*** Block opens ***

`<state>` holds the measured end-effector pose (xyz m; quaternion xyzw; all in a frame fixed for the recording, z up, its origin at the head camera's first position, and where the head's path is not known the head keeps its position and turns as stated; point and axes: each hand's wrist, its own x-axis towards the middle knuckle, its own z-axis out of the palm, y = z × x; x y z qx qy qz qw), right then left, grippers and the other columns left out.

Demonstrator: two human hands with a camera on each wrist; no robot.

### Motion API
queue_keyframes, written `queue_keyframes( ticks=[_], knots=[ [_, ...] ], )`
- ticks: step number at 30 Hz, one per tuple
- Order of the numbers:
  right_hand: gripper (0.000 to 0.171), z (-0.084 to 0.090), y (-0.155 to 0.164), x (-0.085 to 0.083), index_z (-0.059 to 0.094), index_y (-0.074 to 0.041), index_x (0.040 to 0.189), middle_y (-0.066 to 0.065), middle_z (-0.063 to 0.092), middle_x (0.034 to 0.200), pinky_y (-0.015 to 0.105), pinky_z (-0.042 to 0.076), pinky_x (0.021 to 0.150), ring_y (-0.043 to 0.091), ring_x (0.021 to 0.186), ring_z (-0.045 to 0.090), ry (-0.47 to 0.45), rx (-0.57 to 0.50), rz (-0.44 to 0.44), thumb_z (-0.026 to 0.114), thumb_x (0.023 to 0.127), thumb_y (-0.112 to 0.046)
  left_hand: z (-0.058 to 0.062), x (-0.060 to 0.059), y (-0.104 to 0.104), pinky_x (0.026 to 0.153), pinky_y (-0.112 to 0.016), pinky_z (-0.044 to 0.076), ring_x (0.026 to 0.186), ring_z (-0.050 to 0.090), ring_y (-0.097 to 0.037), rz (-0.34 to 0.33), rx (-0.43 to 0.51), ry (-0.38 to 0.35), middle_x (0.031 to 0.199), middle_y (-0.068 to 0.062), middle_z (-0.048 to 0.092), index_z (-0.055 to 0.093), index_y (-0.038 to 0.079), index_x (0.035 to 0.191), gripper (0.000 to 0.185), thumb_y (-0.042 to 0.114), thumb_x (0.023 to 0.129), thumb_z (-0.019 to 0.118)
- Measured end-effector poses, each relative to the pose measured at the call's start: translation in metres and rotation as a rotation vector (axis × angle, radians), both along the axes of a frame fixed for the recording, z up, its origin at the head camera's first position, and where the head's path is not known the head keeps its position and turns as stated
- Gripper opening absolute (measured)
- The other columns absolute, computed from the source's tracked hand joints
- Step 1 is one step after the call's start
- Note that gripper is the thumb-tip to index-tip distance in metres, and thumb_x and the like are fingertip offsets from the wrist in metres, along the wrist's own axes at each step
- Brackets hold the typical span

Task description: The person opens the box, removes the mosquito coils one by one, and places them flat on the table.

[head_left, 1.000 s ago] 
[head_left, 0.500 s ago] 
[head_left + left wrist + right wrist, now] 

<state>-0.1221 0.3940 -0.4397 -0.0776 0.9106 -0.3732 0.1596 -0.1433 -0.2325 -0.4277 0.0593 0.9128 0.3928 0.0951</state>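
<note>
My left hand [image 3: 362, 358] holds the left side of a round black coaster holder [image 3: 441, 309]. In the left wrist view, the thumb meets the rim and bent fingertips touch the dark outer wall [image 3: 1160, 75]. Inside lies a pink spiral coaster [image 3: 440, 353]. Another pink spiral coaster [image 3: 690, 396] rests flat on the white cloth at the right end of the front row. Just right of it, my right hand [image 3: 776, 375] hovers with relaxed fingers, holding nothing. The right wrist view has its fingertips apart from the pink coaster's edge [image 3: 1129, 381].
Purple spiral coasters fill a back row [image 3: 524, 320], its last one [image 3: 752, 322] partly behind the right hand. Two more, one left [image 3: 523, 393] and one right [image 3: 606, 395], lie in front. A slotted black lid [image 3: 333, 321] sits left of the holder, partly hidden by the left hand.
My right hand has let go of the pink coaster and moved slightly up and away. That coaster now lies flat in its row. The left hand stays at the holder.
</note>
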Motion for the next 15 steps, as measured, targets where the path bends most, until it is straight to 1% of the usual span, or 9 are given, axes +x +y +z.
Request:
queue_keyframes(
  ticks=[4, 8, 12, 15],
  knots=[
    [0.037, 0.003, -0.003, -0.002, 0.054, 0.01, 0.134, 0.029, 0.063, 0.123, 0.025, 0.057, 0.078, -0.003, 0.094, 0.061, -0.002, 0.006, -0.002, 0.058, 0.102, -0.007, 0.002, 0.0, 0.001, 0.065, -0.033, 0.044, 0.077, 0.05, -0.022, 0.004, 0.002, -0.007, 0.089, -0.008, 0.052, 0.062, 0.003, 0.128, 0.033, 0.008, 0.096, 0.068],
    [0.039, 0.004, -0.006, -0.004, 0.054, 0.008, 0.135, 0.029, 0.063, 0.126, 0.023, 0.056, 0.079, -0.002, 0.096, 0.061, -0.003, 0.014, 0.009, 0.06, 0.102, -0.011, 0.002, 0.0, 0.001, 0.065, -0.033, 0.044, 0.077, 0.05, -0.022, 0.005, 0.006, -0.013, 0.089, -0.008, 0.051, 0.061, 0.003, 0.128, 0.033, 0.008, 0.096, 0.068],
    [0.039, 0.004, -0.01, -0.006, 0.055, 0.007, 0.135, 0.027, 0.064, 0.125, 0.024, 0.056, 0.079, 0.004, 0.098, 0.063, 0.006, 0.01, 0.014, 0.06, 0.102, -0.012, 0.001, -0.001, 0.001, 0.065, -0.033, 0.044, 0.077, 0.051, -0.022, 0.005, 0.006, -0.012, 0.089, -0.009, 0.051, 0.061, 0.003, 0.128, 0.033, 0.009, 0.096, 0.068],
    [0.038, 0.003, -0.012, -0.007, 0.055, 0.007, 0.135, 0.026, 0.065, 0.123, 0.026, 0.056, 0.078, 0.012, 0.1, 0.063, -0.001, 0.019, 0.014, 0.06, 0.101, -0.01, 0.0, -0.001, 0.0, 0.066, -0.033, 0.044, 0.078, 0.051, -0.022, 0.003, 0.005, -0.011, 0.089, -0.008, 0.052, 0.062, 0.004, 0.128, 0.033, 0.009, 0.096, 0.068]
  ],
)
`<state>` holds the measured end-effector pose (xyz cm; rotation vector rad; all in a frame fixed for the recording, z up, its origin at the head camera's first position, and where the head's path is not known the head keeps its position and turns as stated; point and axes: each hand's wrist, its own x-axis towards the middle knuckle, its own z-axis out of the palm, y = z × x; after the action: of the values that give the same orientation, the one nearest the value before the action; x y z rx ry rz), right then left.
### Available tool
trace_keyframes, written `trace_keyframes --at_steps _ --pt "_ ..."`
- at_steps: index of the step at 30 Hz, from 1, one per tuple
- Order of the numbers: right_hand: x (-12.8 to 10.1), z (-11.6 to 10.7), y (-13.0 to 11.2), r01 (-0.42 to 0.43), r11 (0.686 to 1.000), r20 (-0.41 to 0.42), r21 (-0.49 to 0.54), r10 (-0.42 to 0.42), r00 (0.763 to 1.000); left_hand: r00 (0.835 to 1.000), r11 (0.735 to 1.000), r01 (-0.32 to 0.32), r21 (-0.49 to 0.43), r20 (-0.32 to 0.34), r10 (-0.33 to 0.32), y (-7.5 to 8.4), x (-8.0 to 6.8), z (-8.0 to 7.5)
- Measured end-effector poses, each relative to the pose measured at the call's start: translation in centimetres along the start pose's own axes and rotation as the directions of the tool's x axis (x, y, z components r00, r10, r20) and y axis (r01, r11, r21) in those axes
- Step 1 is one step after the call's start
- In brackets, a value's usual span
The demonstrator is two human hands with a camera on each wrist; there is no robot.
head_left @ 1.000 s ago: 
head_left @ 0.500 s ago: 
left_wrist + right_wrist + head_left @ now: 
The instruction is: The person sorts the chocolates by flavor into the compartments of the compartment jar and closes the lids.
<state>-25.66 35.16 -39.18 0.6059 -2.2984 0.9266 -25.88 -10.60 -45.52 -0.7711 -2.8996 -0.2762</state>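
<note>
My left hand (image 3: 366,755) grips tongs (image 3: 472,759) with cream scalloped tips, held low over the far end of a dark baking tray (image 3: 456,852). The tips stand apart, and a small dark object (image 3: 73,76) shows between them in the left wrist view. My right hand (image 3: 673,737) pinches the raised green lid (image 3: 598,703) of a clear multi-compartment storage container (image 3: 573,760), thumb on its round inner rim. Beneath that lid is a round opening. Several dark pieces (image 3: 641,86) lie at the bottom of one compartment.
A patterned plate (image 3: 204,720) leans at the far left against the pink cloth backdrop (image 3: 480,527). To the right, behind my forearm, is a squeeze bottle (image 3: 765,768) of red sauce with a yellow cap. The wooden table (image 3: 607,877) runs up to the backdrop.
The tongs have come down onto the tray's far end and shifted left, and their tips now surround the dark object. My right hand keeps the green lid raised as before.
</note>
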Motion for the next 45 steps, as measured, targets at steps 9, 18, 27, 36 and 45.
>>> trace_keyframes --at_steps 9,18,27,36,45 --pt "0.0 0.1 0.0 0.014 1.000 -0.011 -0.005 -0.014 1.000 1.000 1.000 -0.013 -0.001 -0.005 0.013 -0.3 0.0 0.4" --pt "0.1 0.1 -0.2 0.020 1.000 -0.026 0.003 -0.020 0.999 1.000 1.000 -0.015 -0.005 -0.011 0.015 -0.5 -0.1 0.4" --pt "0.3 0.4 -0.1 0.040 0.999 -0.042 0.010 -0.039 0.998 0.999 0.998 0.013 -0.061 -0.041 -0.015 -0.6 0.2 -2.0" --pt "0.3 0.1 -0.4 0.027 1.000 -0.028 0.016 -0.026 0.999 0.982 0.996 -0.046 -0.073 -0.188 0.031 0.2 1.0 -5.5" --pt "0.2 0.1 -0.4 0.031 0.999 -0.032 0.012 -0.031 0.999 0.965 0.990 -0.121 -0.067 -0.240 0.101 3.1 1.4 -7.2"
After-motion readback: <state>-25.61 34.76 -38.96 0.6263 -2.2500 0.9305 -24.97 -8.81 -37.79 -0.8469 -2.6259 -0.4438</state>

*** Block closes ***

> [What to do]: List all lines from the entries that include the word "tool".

> [Solution to the problem]:
### Available tool
- Measured end-effector poses, each relative to the pose measured at the call's start: translation in centimetres along the start pose's own axes and rotation as the directions of the tool's x axis (x, y, z components r00, r10, r20) and y axis (r01, r11, r21) in those axes

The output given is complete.